Le menu est le seul vendeur qui parle avec tous les clients, à chaque service, sans jamais se lasser. Et pourtant, dans de nombreux établissements, c'est aussi le collaborateur le plus négligé : écrit il y a des années, grandi par stratifications, jamais remis en question. Voici les neuf erreurs les plus courantes, avec un remède pour chacune.
Erreurs de structure
- Trop de choix. Quatre-vingts plats ne rassurent pas : ils paralysent, allongent les temps de choix et font douter de la fraîcheur. Remède : coupez ce qui se vend peu et a une marge plus faible. Un menu entre 25 et 40 choix se gère et se vend mieux.
- Catégories confuses. "Nos spécialités" qui duplique la moitié des seconds plats désoriente. Remède : catégories standard et reconnaissables, avec au maximum une section spéciale.
- Aucune hiérarchie. Si tout a le même poids visuel, le client choisit au hasard ou à la baisse. Remède : mettez en évidence deux ou trois plats par catégorie, ceux avec la meilleure marge.
Erreurs d'écriture
- Descriptions absentes ou négligées. "Tagliata de boeuf" ne dit pas la coupe, la cuisson ni la provenance. Deux lignes bien écrites augmentent la valeur perçue du plat.
- Sigles et jargon interne. Le client ne sait pas ce que signifie la "gricia 2.0" et souvent ne demande pas : il commande autre chose.
- Erreurs et traductions approximatives. Un menu en anglais traduit mot à mot fait sourire les touristes, mais pas dans le sens que vous le souhaitez.
Erreurs de prix et de mise à jour
- Prix alignés avec des points. La colonne invite à choisir en fonction du nombre, et non du plat. Remède : prix à la fin de la description, sans lignes de points.
- Prix corrigés à la main. Cela communique une négligence et fait penser à des majorations improvisées. C'est l'erreur que un menu digital élimine à la racine : mettez à jour le prix depuis le panneau et le menu est toujours propre.
- Allergènes oubliés. Outre le fait que c'est une obligation légale, l'absence oblige le personnel à courir après la cuisine à chaque question.
Il y a enfin une dixième erreur transversale : le menu qui ne change jamais. Même le client le plus fidèle, à la vingtième visite avec les mêmes quarante choix, cesse de lire et commande par cœur — et la facture se réduit avec lui.
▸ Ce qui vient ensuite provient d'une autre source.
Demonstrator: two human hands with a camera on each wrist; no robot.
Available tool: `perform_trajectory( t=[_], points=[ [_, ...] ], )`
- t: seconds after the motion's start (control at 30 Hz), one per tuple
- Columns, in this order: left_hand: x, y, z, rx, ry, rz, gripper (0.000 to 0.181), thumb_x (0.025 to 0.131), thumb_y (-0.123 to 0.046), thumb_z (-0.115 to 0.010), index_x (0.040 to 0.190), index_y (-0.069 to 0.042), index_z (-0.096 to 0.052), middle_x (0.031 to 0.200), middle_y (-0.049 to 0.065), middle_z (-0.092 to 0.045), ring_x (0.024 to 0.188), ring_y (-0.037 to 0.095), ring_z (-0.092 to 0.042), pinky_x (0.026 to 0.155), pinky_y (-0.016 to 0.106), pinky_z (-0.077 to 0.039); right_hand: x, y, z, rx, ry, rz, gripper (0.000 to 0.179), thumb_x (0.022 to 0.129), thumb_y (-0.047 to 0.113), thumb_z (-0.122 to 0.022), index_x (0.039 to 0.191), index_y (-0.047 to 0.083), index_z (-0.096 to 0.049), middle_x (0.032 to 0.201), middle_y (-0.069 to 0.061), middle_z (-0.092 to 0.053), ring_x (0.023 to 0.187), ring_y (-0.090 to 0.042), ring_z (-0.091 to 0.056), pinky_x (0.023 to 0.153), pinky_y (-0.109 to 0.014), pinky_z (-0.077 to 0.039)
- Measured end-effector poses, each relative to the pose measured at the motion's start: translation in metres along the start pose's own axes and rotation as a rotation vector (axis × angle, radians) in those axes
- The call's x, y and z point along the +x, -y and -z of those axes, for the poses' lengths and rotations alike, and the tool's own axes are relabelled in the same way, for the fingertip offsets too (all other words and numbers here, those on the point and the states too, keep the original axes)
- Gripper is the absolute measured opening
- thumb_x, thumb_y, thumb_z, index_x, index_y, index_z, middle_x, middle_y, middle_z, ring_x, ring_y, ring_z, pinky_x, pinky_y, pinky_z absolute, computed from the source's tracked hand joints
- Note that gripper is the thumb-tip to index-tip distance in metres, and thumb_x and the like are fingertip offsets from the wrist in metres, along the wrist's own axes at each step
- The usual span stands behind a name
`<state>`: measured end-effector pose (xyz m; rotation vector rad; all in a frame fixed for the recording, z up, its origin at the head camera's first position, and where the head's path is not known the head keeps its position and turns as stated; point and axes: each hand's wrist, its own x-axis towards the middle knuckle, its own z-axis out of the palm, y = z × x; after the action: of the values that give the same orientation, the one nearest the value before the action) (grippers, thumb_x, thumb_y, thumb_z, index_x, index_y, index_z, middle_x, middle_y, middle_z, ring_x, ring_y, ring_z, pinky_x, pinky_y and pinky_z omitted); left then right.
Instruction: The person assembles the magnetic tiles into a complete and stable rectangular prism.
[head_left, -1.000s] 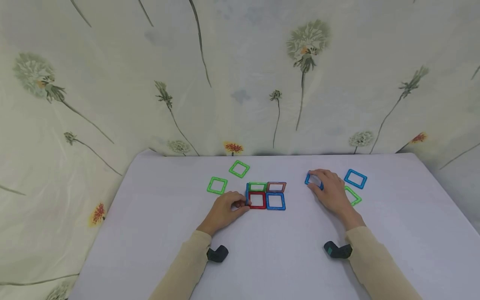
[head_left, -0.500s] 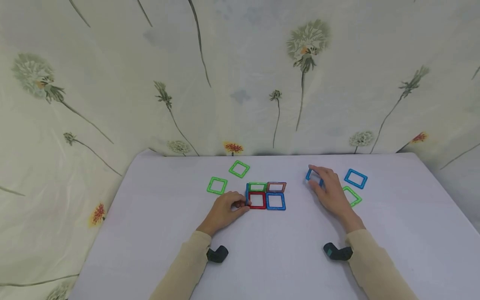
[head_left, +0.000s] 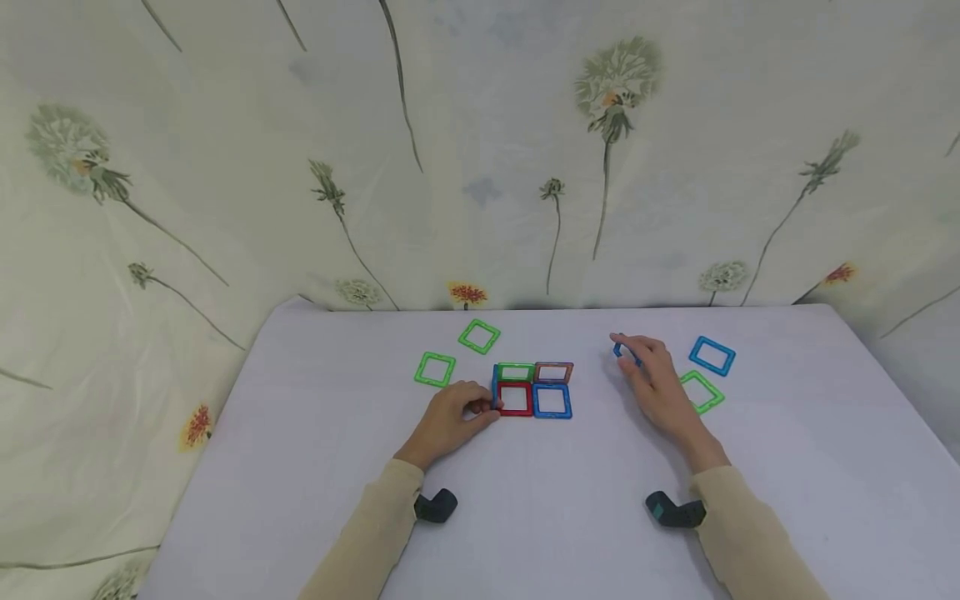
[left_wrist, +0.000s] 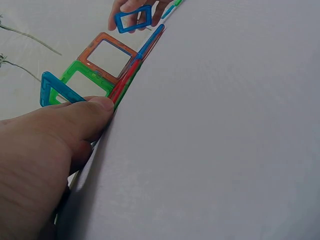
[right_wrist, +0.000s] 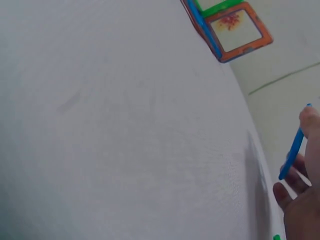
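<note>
Open-framed square magnetic tiles form a small structure in the head view. A red tile (head_left: 515, 413) and a blue tile (head_left: 552, 416) lie flat side by side. Behind them stand a green tile (left_wrist: 67, 73) and an orange tile (left_wrist: 91, 46). At the left end my left hand (head_left: 447, 419) pinches an upright blue tile (left_wrist: 46, 85) near its base; its fingers are partly hidden. To the right of the structure, my right hand (head_left: 660, 387) holds another blue tile (right_wrist: 292, 155) between thumb and fingers, apart from the rest and raised off the table.
Two loose green tiles, one nearer (head_left: 420, 367) and one farther (head_left: 467, 330), lie at back left. A loose blue tile (head_left: 707, 370) and a green tile (head_left: 712, 402) lie beside the right hand. A patterned cloth (head_left: 480, 150) hangs behind the white table (head_left: 570, 517).
In the right hand, the blue tile has turned and now appears narrower, with the fingers shifted slightly upward. The left hand and the structure stay in place.
</note>
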<state>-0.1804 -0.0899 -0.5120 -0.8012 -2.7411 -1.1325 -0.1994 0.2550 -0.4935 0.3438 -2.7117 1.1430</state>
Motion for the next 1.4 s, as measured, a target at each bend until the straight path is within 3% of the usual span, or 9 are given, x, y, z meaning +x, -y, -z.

Le plat du jour, une proposition saisonnière, une rotation même minime : il suffit de peu pour raviver la curiosité, qui est le ressort avec lequel on vend les entrées et les desserts supplémentaires.
Par où commencer
Il n'est pas nécessaire de tout refaire en une nuit. Prenez le menu actuel et les données de vente d'un mois, supprimez les cinq choix qui ne sont commandés par personne, réécrivez les descriptions de la catégorie la plus importante et organisez la position des prix. Si vous voulez le mettre en ligne entre-temps, avec Ordinami, vous pouvez créer le menu digital en partant justement de cette purification : charger un menu est le moment parfait pour en corriger les erreurs, car cela vous oblige à le relire voix par voix comme le ferait un client. Et si vous le pouvez, faites-le relire également par quelqu'un qui ne travaille pas dans l'établissement : les yeux frais trouvent en dix minutes les erreurs que ceux qui les ont écrites ne voient plus.